"Pas d’esprit de vengeance chez les chrétiens d’Irak"

Le cardinal de Lyon est rentré ce vendredi de son voyage en Irak. Il y a rencontré des milliers de chrétiens en exode qui lui ont confié leurs histoires et leurs interrogations. Le primat des Gaules affirme que malgré les événements, aucun chrétien n’a été tué à Mossoul.
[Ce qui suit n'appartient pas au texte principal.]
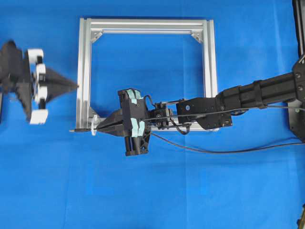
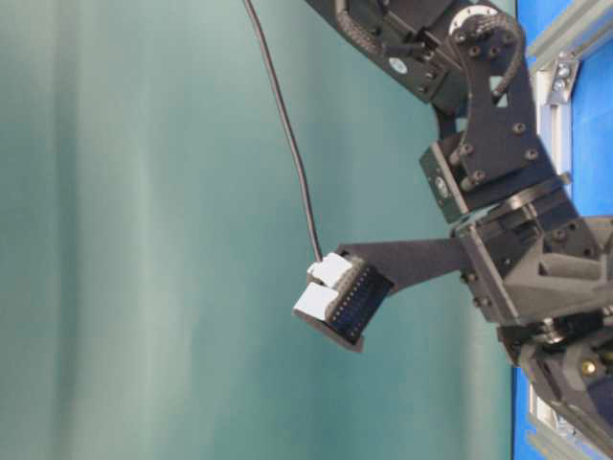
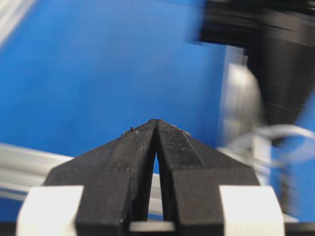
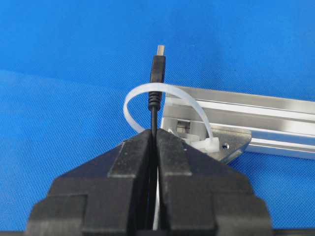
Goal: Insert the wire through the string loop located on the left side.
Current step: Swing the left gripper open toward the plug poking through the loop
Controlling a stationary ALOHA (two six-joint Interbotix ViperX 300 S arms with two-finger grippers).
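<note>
Right claw [image 4: 153, 135] pinches the wire [image 4: 156, 73], plug poking ahead through the string loop [image 4: 165, 105].

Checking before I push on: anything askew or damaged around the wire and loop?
Nothing stands out. The right hand grips the wire straight, its plug poking through the loop, which looks intact on the frame corner. The left hand waits shut, apart.

Robotics lab bench setup: flat bright-blue fabric tabletop [image 1: 190, 191], plain teal-grey backdrop wall [image 2: 144, 240], a square silver aluminium-extrusion frame [image 1: 85, 71] with triangular corner brackets lying flat as a test fixture, and black multi-joint robot arms [image 1: 257, 95] with exposed screws and cabling.
</note>
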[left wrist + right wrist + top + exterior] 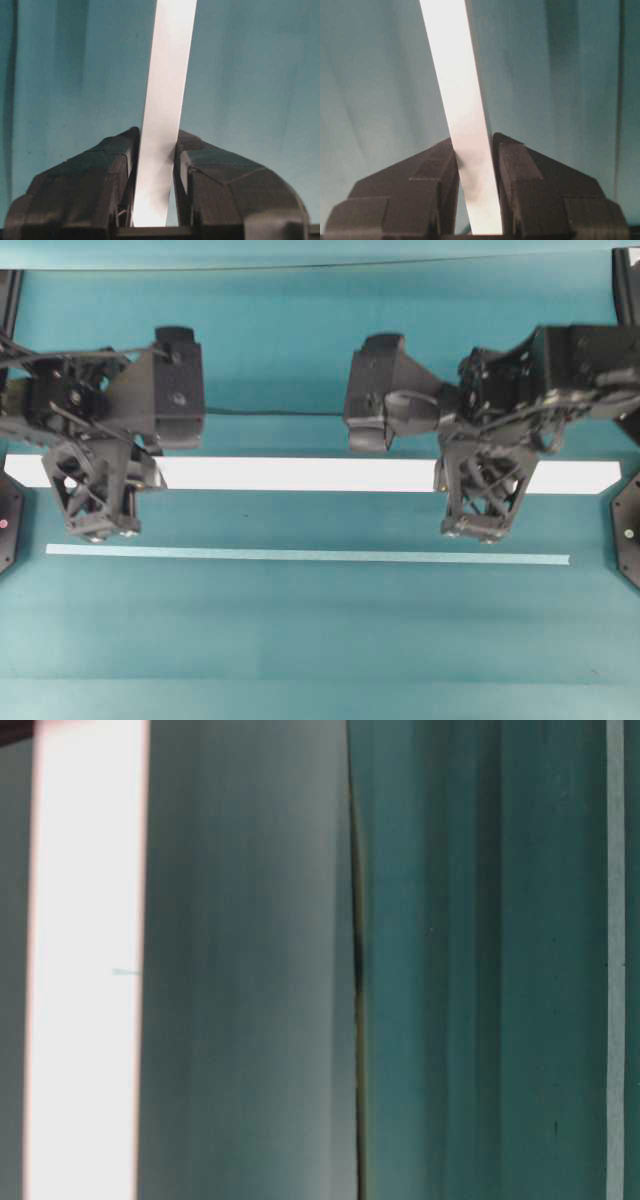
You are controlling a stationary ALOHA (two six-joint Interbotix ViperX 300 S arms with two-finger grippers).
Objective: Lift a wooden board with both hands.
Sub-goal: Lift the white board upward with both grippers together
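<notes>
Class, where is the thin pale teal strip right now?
In the overhead view, the pale teal strip lies flat on the table, parallel to the wooden board and just below it.

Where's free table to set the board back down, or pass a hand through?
Bare cloth below the teal strip, and above both arms. Crowded: the band where the left tool and right tool clamp the white board.

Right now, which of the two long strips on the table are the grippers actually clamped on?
The wide white wooden board, farther back. The left gripper and right gripper each pinch it; the thin pale teal strip in front lies untouched.
</notes>
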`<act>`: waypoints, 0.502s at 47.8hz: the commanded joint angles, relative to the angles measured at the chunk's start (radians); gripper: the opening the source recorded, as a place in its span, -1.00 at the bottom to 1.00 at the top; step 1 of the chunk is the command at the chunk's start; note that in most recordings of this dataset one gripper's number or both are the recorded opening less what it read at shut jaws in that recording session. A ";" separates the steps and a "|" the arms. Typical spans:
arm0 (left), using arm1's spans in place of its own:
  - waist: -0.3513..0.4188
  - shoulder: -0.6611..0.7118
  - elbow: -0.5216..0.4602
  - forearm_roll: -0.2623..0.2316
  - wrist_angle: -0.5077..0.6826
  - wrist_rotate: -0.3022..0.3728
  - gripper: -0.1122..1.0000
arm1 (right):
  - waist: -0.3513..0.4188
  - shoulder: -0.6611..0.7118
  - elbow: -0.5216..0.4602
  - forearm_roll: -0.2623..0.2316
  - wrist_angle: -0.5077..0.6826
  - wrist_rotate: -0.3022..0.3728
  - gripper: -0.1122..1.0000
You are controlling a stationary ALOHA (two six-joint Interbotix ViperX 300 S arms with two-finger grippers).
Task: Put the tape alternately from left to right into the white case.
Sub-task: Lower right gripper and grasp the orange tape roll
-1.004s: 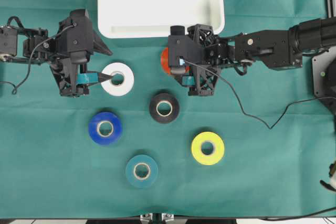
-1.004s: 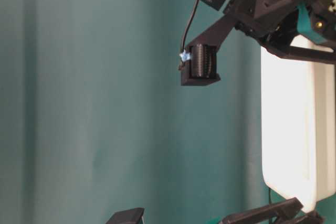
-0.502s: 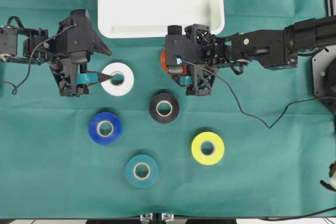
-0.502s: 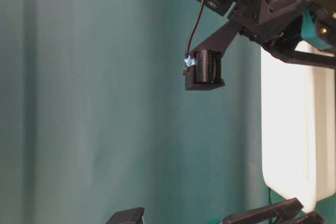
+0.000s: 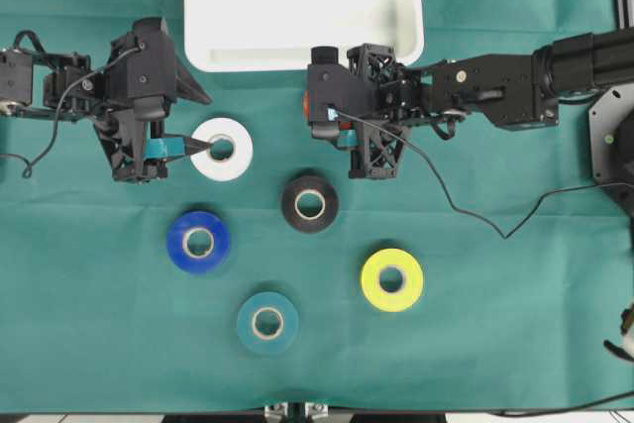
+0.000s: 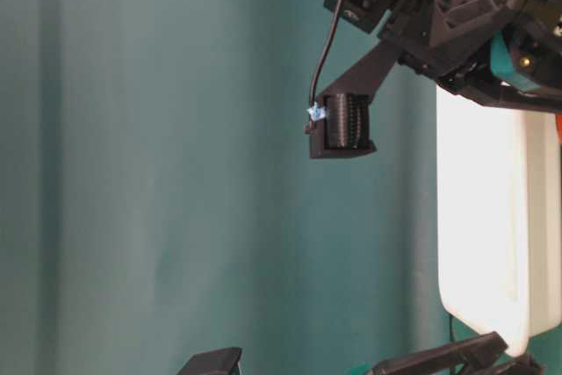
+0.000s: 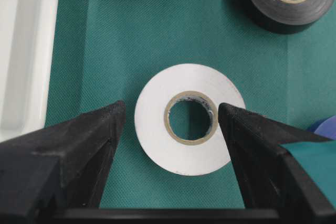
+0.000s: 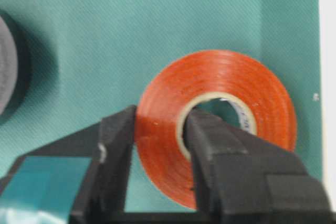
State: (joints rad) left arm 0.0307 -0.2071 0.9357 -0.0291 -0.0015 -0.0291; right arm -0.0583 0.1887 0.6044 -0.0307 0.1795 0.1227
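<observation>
The right gripper (image 8: 157,145) was clamped on the wall of the red-orange roll (image 8: 220,114), one finger outside the ring and the other hooked down through its pale core, which looked the sound place to take hold: a tape roll is light and stiff, its wound face smooth enough to slide, so pinching the wall through the hole should keep it from twisting out. The roll lay on the green cloth (image 5: 495,324) just beside the near rim of the white case (image 5: 297,7), which stood empty of tape as far as the overhead view showed. The right arm reached in level from the right edge with the wrist tipped down over the roll, hiding nearly all of it from above. The left gripper (image 7: 170,116) stood apart, its fingers straddling the white roll (image 7: 190,119) without touching it, low over the cloth, the arm stretched in from the left. Below these, well apart from one another, lay the black roll (image 5: 310,204), the blue roll (image 5: 199,242), the yellow roll (image 5: 391,279) and the teal roll (image 5: 267,323), all flat on the cloth.
</observation>
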 commanded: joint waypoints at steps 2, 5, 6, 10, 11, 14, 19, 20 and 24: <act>0.002 -0.011 -0.025 -0.002 0.000 0.002 0.86 | 0.012 -0.046 -0.025 -0.002 0.018 -0.002 -0.28; 0.002 -0.011 -0.025 -0.002 0.003 0.002 0.86 | 0.023 -0.060 -0.032 -0.002 0.031 -0.002 -0.28; 0.002 -0.009 -0.026 -0.002 0.003 0.002 0.86 | 0.026 -0.064 -0.035 -0.002 0.032 -0.002 -0.28; 0.002 -0.009 -0.028 -0.002 0.006 0.002 0.86 | 0.038 -0.086 -0.043 -0.002 0.040 -0.002 -0.28; 0.002 -0.009 -0.028 -0.002 0.006 0.002 0.86 | 0.041 -0.091 -0.046 -0.002 0.041 -0.002 -0.28; 0.003 -0.011 -0.028 -0.002 0.008 0.002 0.86 | 0.049 -0.106 -0.049 -0.002 0.046 -0.002 -0.28; 0.002 -0.011 -0.026 -0.002 0.012 0.002 0.86 | 0.058 -0.130 -0.054 -0.002 0.063 0.000 -0.28; 0.002 -0.011 -0.028 -0.002 0.014 0.002 0.86 | 0.058 -0.135 -0.055 -0.002 0.069 0.000 -0.28; 0.002 -0.011 -0.028 -0.002 0.017 0.002 0.86 | 0.060 -0.150 -0.057 -0.002 0.083 0.000 -0.28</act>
State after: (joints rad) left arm 0.0307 -0.2071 0.9311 -0.0276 0.0169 -0.0276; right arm -0.0015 0.0828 0.5722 -0.0307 0.2562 0.1212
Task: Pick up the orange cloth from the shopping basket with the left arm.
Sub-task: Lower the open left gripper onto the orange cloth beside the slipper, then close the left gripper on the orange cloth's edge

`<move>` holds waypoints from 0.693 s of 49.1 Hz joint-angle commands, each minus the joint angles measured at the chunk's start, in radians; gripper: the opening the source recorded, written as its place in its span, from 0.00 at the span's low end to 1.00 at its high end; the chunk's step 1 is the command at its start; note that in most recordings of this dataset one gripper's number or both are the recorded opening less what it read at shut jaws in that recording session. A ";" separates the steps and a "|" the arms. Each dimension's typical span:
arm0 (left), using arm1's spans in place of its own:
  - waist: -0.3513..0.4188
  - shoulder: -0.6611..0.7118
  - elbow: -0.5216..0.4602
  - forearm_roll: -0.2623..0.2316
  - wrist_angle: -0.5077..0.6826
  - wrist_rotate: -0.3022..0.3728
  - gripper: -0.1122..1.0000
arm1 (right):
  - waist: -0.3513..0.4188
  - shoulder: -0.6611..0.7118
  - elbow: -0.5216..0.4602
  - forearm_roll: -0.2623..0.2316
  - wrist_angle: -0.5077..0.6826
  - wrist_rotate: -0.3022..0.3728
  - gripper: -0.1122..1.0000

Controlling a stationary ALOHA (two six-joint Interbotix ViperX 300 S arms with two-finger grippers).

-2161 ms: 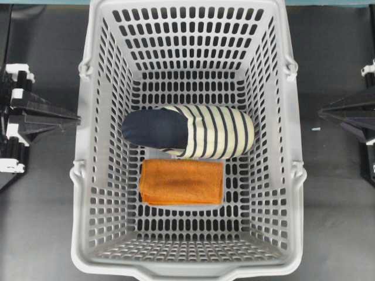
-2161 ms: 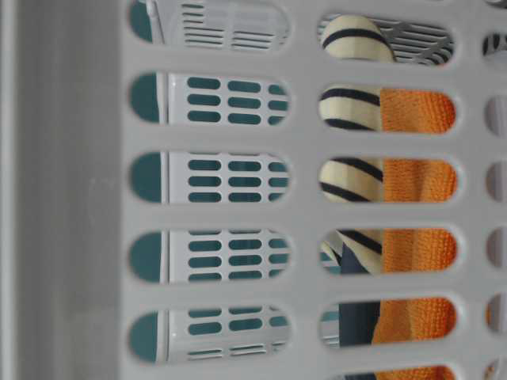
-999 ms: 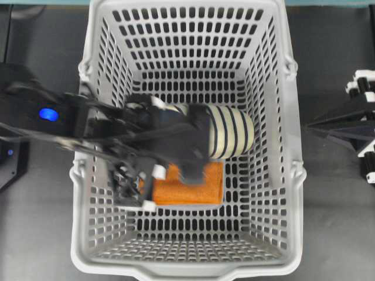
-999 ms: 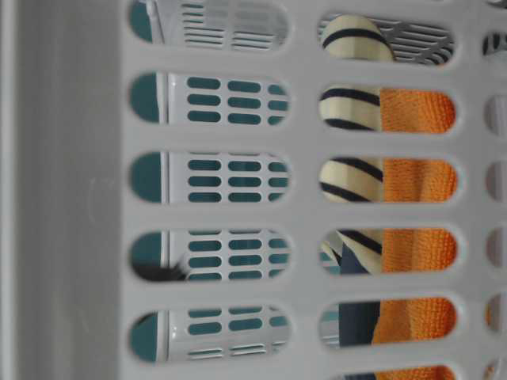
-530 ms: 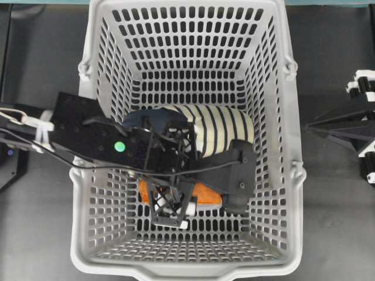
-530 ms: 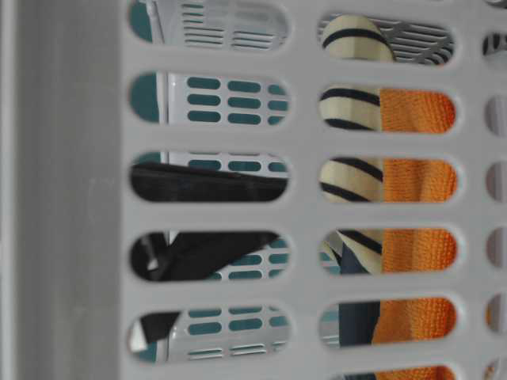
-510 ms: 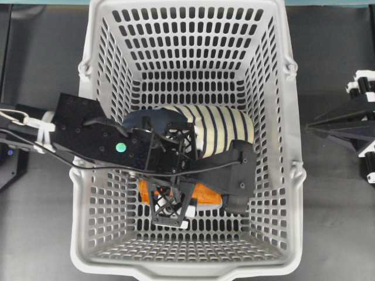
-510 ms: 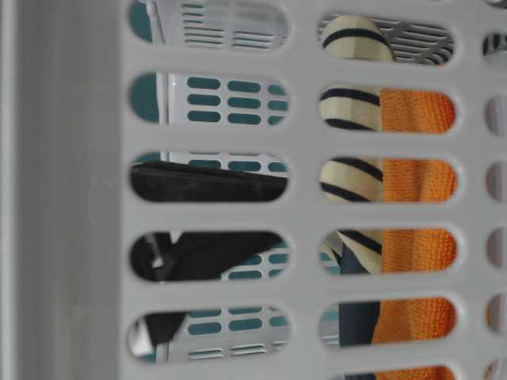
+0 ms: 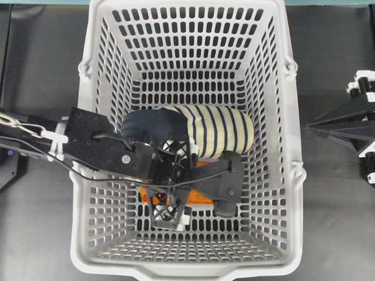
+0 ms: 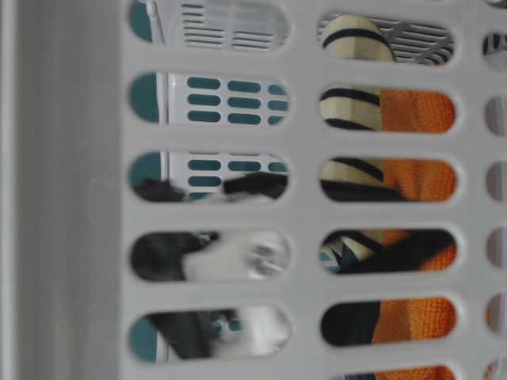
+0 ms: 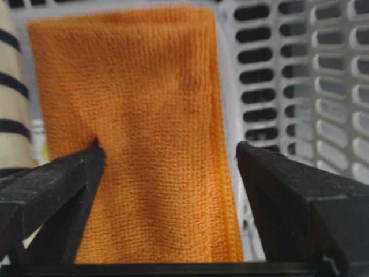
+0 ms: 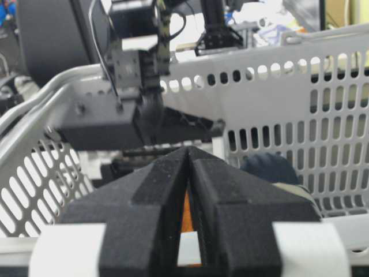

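Reaching into shopping basket (image 9: pixel 88 193), left gripper (image 11: pixel 167 158) spread wide, straddling orange cloth (image 11: pixel 138 144) beside striped slipper (image 9: pixel 211 132); right gripper (image 12: pixel 189 158) sitting clenched outside.

An orange cloth (image 11: pixel 138 138) lies beside a navy-and-cream striped slipper (image 9: pixel 217 132) inside the pale grey slotted basket (image 9: pixel 281 117).
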 commanded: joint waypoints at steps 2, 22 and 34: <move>-0.003 0.000 0.020 0.003 -0.015 -0.003 0.90 | 0.000 0.003 -0.006 0.003 -0.006 0.002 0.10; -0.003 0.002 0.031 0.003 -0.031 -0.002 0.71 | -0.003 0.005 -0.003 0.003 -0.008 0.002 0.10; -0.003 -0.025 0.014 0.005 -0.029 0.014 0.19 | -0.003 0.005 -0.002 0.005 -0.006 0.003 0.10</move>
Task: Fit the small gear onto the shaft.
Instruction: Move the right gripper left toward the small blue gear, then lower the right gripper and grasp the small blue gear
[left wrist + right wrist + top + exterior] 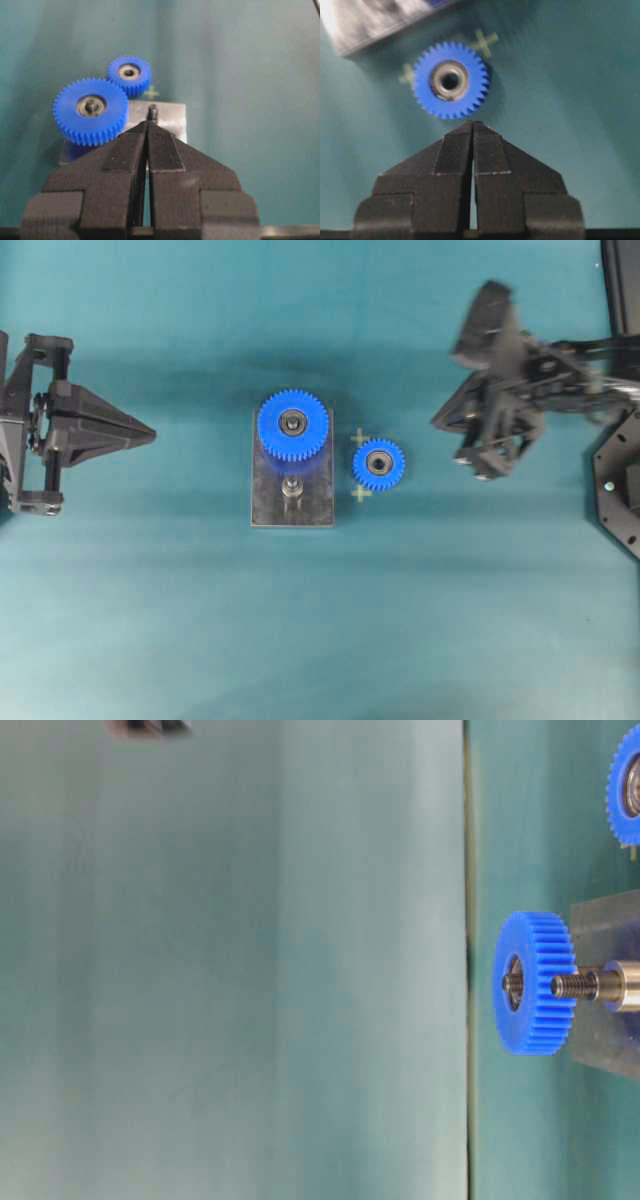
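The small gear [379,464] lies flat on the teal mat just right of the grey plate [314,508], between two pale cross marks. It also shows as the small gear [451,80] and the small gear [129,73]. The shaft [292,486] stands bare on the plate's near half; it appears too as the shaft [153,112] and the shaft [585,985]. My right gripper [438,421] hangs shut and empty, right of the small gear; my right gripper [473,122] points at it. At the far left, my left gripper [152,433] is shut with nothing in it, its tip [147,122] aimed toward the plate.
A larger blue gear [293,425] sits on the plate's far half, beside the shaft; it is also the larger gear [91,110] and the larger gear [535,982]. Two pale cross marks [361,493] flank the small gear. A black frame edge [620,280] stands at the right.
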Robot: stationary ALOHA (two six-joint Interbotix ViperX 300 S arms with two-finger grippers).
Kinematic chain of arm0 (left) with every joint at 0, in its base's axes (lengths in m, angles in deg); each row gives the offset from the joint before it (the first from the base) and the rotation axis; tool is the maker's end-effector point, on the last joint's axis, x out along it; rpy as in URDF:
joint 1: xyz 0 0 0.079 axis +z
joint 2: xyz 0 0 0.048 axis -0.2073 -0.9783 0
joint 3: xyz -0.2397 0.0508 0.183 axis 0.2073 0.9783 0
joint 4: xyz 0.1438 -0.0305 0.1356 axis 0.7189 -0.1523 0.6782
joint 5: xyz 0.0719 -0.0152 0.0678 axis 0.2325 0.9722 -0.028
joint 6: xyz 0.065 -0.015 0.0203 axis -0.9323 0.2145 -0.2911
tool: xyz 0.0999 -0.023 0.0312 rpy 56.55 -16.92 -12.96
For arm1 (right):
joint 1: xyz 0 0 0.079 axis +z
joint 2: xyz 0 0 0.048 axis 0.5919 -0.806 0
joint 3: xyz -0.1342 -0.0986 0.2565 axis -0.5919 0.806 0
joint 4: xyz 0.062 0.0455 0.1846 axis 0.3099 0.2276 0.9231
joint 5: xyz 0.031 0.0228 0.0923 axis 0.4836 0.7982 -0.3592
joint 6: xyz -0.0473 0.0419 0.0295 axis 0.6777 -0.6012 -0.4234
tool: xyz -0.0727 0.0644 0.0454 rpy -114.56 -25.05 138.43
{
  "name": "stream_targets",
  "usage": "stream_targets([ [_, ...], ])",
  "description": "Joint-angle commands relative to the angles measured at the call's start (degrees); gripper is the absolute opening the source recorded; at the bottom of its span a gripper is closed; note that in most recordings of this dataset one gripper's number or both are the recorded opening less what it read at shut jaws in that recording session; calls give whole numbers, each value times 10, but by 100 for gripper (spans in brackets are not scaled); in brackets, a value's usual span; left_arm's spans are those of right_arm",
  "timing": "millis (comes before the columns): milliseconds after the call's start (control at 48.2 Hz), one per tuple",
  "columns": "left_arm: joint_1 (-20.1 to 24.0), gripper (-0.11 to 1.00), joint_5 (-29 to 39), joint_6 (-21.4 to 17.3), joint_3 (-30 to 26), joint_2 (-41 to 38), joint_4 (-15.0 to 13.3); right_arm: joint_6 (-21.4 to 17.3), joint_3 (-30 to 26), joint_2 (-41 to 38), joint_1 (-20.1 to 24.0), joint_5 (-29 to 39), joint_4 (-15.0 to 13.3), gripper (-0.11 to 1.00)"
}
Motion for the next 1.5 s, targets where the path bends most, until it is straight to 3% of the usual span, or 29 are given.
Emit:
stream_targets([
  [0, 2, 0, -2, -1, -8, 2, 2, -5, -32, -38, -4, -1, 0, 4],
  [104, 2, 0, -2, -2, -5, 4, 3, -9, -52, -80, -6, -1, 0, 23],
  [311, 1, 0, -2, -3, 1, 4, 3, -9, -92, -160, -4, 11, -1, 83],
  [353, 1, 0, -2, -3, 3, 4, 3, -9, -100, -171, -5, 14, -1, 90],
  [644, -2, 0, -2, -2, 6, 4, 2, -8, -146, -214, 4, 59, -4, 85],
  [997, -2, 0, -2, -2, 9, 4, 3, -9, -160, -235, 11, 83, -29, 86],
  [1474, -2, 0, -2, -2, 12, 11, 3, -9, -177, -270, 23, 106, -29, 86],
])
"Il y a de la désolation, de la tristesse mais aucun désir de vengeance chez les chrétiens délogés de Mossoul". C’est ce témoignage que le cardinal a tenu à apporter ce vendredi, à l’occasion d’une conférence de presse, quelques heures seulement après son retour d’Irak. Mgr Barbarin, à l’initiative de ce déplacement, avait obtenu l’appui du Vatican et a donc pu effectuer ce voyage accompagné de Mgr Dubost, évêque d’Evry et du directeur de l’œuvre d’Orient, Mgr Gollnisch.

Une centaine d’histoires

Sur place, la délégation a rejoint le patriarche des chaldéens, Mgr Louis Raphaël Sako. "Ma seule exigence était que nous rencontrions le moins possible de ministres, d’élus et d’officiels pour laisser le plus de place possible à des temps d’échange avec la population. Et de ce côté-là, tout a été parfait", assure le cardinal. "Le principal, l’essentiel, c’est de créer du contact humain", glisse-t-il en même temps qu’il raconte les histoires de ces chrétiens expulsés.

Des familles perdent tout, un jeune couple dont le mariage célébré en mai n’a pas pu être enregistré à l’état civil, un homme délogé pour la cinquième fois de sa vie, un autre à qui on a voulu prendre l’enfant à un check-point... "Nous en avons peut-être entendu une centaine, je les ai notées. C’est ce qu’il y a de plus précieux pour moi", appuie le cardinal qui s’émeut de voir que, malgré les conditions, "aucun chrétien n’a abjuré sa foi comme le réclamaient les combattants de l’Etat islamique". Grand soulagement pour l’archevêque de Lyon, "aucun catholique n’a été tué à Mossoul". Un homme musulman, docteur en droit à l’université de Mossoul, a toutefois perdu la vie pour avoir marqué son opposition à l’expulsion des chrétiens de la ville, rapporte Natalia Trouiller, directrice de la communication du diocèse, également présente lors du voyage.

Fraternité

Mais de quoi ont besoin ces chrétiens expulsés aujourd’hui ? "De fraternité" assure Mgr Barbarin qui a annoncé un jumelage entre le diocèse de Lyon et celui de Mossoul. "L’argent que nous avons apporté est une aide d’urgence, il nous permet de veiller à ce que les enfants puissent faire la rentrée dans de bonnes conditions, il permet de venir en aide aux personnes dans des situations précaires" explique-il, citant en exemple une famille réfugiée qui vit à 24 personnes dans une petite salle de classe de la ville d’Erbil.
Quant à la possibilité d’accueillir les chrétiens d’orient en France, l’archevêque de Lyon semble plutôt critique. "Il faut tout faire pour que les chrétiens d’Irak puissent rester en Irak où ils ont leur place", insiste-il. Et de raconter que le consul de France à Erbil, lui-même, se demandait qui accueillerait ces gens et comment on pourrait les identifier, "eux qui n’ont même plus de papiers".

10 mosquées détruites à Mossoul

"Il ne faut pas se dire que les chrétiens de Mossoul, c’est fini", affirme Natalia Trouiller. "Mais certains disent ‘on y arrivera plus’", oppose le cardinal. Pourtant, la directrice de communication du diocèse sent un frémissement dans la population sunnite de Mossoul qui prend semblerait prendre ses distances avec le calife depuis qu'il a annoncé, selon elle, qu’il souhaitait "détruire le tombeau du Prophète, puisque c’est assimilé à de l’idolâtrie". "Dix mosquées ont déjà été détruites à Mossoul", rapporte d’ailleurs le cardinal. Quant à la cathédrale de la ville, personne ne sait vraiment… Même si des témoignages affirment qu’elle est partie en flammes, tout comme l’évêché.